Exercise objective
The word "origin" turns up on some lines of this data; say how many, and give no other text.

─── Information shown

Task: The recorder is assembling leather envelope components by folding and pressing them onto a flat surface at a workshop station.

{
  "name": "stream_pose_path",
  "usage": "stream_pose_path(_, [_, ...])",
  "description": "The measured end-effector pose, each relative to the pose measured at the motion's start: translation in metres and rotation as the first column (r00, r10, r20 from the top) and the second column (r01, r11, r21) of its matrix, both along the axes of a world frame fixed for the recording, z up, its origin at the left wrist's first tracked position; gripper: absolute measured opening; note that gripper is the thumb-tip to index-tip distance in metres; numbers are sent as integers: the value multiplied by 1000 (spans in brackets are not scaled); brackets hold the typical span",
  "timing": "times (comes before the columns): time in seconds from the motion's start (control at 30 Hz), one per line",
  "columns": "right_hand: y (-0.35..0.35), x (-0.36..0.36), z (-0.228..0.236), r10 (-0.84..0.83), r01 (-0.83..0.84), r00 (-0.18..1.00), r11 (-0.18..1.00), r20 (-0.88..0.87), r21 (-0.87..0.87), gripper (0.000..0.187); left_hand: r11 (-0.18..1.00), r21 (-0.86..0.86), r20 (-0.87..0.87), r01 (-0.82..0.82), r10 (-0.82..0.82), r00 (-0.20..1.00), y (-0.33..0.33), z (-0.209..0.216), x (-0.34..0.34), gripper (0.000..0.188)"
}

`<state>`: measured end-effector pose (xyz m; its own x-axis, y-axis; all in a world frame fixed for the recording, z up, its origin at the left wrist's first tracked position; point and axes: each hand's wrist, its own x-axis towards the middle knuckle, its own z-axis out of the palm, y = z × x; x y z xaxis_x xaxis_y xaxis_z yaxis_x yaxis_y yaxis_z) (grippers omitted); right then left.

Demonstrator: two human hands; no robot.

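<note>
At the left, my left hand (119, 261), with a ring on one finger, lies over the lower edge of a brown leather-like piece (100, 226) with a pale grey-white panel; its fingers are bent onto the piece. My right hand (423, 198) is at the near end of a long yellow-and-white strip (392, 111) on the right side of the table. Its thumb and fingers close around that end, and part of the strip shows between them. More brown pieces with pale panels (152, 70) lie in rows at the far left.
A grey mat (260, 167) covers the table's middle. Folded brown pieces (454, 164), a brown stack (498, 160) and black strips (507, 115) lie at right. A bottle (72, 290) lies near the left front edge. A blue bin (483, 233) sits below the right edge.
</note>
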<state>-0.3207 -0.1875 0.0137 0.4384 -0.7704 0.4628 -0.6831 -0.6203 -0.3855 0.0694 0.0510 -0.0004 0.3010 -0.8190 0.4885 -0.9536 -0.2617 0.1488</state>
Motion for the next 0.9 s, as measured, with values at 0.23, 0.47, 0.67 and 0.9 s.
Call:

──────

Task result
2